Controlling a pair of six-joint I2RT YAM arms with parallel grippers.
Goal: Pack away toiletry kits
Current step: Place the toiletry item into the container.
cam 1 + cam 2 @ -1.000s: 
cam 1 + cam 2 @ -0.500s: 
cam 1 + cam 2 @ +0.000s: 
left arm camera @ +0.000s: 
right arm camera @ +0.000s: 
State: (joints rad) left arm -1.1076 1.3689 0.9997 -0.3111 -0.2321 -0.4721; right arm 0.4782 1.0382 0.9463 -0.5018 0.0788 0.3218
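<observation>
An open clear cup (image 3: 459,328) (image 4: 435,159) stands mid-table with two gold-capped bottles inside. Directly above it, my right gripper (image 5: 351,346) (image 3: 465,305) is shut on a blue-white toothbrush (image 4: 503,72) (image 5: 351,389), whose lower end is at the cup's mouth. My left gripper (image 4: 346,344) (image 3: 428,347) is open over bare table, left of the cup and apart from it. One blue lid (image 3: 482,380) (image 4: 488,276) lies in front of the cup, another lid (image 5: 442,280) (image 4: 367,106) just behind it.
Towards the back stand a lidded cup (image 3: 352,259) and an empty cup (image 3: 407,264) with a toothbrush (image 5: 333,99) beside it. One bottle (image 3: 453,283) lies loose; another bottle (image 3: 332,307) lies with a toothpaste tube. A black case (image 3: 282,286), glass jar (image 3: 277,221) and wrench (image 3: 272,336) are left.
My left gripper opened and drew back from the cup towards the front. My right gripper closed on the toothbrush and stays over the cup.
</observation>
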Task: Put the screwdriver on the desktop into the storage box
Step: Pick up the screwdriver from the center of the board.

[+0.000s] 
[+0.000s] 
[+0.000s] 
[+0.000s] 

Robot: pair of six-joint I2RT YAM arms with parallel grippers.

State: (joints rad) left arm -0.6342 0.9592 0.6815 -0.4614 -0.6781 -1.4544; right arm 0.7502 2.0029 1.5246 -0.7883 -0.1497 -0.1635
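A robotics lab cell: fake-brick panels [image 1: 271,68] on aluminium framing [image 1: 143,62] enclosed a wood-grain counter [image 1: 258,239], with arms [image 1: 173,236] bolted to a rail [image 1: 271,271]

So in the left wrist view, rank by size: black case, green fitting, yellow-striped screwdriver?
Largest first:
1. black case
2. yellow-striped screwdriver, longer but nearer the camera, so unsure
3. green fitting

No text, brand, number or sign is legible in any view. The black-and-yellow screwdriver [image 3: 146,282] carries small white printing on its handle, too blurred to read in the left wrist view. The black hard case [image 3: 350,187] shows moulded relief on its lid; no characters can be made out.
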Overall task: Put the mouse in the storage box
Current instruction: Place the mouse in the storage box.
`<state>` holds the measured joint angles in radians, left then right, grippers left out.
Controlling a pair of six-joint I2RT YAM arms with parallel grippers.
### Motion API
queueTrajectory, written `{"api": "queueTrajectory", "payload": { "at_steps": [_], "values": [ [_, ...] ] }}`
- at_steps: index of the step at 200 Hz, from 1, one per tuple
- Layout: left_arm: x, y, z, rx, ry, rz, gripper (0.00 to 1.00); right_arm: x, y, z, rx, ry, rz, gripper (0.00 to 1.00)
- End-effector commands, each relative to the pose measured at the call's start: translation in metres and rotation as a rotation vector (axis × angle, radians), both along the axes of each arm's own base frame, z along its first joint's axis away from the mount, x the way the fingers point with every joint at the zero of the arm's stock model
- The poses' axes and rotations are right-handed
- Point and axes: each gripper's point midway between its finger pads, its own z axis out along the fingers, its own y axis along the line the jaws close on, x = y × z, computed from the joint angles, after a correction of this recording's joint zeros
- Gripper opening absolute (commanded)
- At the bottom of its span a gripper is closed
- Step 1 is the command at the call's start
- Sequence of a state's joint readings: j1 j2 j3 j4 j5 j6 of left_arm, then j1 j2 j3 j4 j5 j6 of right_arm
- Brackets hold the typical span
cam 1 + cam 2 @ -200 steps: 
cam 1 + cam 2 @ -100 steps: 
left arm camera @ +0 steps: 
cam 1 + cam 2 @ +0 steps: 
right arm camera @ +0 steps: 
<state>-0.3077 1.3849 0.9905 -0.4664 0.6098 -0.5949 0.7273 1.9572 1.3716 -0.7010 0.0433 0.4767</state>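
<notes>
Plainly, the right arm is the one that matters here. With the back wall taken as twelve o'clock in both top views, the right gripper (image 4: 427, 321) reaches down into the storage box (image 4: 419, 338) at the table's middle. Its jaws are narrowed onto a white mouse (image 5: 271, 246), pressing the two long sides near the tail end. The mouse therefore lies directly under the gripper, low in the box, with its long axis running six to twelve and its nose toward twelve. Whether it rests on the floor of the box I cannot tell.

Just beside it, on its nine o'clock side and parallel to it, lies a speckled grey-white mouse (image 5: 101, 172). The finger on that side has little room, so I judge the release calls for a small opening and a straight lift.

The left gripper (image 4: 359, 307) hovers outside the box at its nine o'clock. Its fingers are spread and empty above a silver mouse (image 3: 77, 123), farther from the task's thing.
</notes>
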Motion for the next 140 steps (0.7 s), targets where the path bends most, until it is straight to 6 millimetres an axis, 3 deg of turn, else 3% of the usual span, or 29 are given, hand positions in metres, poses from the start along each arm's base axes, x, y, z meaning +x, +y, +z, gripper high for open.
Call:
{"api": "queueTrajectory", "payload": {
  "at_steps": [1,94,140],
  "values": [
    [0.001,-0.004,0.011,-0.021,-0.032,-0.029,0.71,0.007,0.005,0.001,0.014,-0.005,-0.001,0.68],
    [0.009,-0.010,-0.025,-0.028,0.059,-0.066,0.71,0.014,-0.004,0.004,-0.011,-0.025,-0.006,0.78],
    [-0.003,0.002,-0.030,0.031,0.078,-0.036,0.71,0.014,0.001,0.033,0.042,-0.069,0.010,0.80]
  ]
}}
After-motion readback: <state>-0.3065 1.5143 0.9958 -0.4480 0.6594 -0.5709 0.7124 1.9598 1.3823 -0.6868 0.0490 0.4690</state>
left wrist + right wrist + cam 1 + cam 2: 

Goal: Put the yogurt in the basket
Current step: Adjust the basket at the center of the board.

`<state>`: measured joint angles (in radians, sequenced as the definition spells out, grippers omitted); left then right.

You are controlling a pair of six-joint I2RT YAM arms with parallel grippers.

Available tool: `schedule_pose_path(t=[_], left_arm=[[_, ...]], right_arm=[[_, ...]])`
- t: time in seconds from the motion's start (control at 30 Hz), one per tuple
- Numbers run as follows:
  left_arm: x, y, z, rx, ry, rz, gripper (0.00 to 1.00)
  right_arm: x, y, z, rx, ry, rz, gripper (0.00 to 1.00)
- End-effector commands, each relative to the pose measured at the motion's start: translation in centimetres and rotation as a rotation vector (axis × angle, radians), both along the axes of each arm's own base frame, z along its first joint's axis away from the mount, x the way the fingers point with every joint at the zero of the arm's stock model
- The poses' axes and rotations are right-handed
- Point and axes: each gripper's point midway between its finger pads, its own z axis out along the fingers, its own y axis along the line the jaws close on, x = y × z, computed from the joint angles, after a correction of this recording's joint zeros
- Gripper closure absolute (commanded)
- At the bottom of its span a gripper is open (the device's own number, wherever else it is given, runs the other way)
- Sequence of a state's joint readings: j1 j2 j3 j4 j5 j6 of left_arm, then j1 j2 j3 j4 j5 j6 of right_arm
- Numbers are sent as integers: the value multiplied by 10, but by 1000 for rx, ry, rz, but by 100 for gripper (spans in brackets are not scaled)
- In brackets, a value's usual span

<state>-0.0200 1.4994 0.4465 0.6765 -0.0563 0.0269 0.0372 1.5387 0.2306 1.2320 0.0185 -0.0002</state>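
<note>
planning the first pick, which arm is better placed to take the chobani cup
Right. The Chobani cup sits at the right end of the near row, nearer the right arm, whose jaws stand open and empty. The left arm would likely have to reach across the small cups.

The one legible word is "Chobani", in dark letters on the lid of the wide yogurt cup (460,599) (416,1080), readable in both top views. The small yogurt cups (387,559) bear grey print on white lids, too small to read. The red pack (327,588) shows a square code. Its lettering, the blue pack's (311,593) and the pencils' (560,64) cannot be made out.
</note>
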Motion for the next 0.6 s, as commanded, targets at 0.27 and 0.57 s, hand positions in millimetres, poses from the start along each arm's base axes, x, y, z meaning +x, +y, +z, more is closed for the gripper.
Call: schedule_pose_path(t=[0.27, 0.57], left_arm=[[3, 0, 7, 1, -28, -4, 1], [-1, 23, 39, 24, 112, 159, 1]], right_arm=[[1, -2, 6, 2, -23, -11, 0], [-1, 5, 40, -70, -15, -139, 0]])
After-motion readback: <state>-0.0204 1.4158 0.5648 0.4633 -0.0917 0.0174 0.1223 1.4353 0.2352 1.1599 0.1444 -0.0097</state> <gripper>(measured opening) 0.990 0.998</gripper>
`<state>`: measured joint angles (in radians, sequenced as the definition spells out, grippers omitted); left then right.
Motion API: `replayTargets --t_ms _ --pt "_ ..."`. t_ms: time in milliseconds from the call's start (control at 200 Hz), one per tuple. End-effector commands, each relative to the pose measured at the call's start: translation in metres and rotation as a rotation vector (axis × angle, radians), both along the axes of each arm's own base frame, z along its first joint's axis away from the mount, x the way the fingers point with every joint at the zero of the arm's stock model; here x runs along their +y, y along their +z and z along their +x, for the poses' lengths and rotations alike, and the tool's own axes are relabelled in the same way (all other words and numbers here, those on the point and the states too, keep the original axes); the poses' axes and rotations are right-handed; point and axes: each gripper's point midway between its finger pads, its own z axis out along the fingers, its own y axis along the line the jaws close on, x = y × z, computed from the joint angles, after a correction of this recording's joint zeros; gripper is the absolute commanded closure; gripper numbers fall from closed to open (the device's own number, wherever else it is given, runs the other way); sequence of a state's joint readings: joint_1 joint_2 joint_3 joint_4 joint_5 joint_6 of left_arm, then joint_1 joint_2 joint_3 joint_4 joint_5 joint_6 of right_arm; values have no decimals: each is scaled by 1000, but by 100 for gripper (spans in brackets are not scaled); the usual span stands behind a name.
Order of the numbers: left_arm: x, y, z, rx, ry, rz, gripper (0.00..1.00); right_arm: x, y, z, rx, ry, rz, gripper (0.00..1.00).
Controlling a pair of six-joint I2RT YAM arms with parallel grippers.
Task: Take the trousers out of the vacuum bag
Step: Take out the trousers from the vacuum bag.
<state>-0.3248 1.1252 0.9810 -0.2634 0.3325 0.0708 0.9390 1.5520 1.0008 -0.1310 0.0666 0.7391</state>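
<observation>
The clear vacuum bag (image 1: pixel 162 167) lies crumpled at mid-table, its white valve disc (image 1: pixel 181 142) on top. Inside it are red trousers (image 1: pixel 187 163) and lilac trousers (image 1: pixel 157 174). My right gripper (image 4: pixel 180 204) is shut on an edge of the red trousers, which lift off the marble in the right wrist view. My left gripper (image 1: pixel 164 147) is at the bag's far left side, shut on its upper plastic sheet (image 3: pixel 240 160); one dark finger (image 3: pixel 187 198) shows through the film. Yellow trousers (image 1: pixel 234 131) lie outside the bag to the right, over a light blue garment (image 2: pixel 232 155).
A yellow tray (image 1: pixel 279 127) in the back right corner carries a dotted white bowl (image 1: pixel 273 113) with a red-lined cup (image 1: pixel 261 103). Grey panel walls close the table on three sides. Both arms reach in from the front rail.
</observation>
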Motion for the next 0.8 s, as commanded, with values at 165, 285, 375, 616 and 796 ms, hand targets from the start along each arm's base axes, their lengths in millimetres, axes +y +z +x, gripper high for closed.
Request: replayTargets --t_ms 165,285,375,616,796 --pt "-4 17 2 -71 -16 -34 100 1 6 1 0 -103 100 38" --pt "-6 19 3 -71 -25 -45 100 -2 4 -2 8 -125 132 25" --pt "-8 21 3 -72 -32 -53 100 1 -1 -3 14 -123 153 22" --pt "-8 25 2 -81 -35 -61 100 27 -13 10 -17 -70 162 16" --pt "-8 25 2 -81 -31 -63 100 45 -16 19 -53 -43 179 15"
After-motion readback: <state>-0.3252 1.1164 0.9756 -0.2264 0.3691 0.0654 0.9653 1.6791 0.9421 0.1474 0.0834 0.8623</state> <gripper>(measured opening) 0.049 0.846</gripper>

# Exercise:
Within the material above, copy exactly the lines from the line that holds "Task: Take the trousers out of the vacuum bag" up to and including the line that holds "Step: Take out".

# Output of the task:
Task: Take the trousers out of the vacuum bag
Step: Take out the trousers from the vacuum bag.

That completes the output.